Les eaux pluviales ravinent profondément les rues pentues. L'église
est ouverte aux quatre vents et le cimetière offre un spectacle de désolation.
Seule l'ancienne école, où résident les deux représentants
de l'autorité, est encore à peu prés entretenue. Sur l'un
de ses murs, une boîte aux lettres signale mélancoliquement que
la dernière levée de lundi est faite. II n'y en eut plus d'autre.
Dans la cour traînent les morceaux d'une plaque de marbre qui rappelle
la mémoire d'Henri Clément, directeur de l'école
du 1er octobre 1910 au 18 novembre 1913 et mort au champ d'honneur á
l'âge de vingt-quatre ans à Ypres, en Belgique,
le 3 avril 1915. Mais cet édifice appartient surtout à l'histoire
parce que Habib Bourguiba y vécut en résidence
surveillée pendant sept cent quarante-trois jours, de 1952 à 1954.

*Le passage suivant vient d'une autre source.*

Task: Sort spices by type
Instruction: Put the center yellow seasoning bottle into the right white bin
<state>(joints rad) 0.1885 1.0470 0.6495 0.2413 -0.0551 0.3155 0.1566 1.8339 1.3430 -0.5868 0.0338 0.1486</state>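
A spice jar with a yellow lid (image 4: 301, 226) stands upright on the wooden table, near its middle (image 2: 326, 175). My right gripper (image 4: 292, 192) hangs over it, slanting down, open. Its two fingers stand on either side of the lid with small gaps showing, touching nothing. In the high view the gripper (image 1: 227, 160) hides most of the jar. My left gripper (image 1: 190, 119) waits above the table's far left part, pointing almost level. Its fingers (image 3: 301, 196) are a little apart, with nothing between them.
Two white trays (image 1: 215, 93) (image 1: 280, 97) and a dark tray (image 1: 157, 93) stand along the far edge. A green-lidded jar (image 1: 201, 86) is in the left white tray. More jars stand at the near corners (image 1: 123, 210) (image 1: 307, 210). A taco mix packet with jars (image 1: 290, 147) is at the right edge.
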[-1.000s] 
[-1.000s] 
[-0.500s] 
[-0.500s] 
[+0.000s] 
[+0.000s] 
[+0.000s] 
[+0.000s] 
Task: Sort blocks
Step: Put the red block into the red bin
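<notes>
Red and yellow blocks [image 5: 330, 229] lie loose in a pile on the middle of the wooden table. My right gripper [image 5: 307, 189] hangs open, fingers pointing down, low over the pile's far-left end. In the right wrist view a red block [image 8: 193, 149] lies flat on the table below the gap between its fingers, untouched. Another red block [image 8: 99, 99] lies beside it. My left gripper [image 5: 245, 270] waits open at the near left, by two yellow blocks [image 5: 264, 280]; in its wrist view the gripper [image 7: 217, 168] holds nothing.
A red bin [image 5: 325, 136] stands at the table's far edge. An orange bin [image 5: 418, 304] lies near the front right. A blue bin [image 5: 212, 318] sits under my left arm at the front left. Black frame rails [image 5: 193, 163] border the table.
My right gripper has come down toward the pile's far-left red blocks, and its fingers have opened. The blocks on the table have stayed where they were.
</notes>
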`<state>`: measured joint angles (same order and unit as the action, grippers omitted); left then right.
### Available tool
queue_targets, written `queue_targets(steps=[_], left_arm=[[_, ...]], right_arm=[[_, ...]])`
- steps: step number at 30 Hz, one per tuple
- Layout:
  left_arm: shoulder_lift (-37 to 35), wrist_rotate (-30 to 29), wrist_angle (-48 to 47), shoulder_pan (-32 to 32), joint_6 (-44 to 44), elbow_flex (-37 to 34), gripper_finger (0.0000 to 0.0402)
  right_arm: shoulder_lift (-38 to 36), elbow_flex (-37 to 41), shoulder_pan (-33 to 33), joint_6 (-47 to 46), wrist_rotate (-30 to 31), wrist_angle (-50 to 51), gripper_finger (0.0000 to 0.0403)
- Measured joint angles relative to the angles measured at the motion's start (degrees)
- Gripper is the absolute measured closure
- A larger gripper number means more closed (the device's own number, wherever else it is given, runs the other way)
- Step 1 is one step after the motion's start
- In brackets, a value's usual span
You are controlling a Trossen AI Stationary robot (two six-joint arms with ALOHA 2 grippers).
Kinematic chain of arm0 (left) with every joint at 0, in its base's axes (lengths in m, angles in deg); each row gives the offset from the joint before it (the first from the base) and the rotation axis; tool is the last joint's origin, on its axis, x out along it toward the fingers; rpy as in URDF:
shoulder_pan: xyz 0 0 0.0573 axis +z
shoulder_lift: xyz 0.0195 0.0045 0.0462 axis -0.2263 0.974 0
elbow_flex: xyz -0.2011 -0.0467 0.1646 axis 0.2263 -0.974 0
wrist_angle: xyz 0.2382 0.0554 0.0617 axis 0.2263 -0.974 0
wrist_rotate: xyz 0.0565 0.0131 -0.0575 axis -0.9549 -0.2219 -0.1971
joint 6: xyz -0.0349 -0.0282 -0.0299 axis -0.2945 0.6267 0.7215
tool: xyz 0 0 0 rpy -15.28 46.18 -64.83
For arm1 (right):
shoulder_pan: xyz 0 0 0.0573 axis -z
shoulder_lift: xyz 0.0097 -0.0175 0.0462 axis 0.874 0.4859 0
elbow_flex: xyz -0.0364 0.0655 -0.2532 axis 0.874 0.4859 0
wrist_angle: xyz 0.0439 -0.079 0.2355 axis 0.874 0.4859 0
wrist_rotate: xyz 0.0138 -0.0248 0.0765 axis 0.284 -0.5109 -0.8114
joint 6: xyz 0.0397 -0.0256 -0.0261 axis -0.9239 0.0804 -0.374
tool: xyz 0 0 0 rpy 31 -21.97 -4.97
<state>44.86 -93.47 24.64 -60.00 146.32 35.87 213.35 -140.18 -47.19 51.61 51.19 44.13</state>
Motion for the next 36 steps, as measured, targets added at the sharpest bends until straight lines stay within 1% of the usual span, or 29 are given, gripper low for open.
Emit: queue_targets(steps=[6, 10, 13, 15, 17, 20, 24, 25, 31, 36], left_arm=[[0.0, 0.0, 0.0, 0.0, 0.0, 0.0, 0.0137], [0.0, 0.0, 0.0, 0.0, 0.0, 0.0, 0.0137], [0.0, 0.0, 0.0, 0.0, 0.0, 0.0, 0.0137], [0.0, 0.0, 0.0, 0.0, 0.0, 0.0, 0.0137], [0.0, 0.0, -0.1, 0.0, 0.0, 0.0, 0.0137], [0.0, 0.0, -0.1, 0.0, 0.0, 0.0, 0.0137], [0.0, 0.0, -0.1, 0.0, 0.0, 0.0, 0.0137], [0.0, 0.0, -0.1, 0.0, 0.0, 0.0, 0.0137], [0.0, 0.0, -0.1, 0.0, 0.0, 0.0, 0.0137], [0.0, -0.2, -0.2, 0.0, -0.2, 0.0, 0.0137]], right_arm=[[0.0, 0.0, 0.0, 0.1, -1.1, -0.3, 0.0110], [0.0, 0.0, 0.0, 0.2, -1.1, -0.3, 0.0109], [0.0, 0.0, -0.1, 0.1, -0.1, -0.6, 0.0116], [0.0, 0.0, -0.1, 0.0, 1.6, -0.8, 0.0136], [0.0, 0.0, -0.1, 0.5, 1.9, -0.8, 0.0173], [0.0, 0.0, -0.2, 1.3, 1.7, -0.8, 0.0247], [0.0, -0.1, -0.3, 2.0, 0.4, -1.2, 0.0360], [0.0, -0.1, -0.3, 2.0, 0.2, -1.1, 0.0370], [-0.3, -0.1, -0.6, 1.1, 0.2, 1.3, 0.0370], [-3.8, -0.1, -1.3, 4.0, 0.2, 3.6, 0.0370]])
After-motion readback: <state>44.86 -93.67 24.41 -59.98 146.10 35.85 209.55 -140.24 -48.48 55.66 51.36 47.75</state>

A proximité, au sommet de la falaise, on peut voir le rocher sur lequel
le proscrit venait s'appuyer, essayant d'apercevoir dans le lointain la Tunisie
qu'il voulait indépendante et sculptant avec détermination sa
statue du Combattant suprême.
Une vie anime encore le mouillage au printemps et au début de l'été,
quand s'y concentrent quelques bateaux de pêcheurs venus de Bizerte et
lorsque, de temps à autre, font relâche des embarcations de plaisance
pour s'approvisionner en eau douce. On dit que le gouvernement tunisien a élaboré
un plan de repeuplement de l'île, dont les terres sont aujourd'hui domaniales.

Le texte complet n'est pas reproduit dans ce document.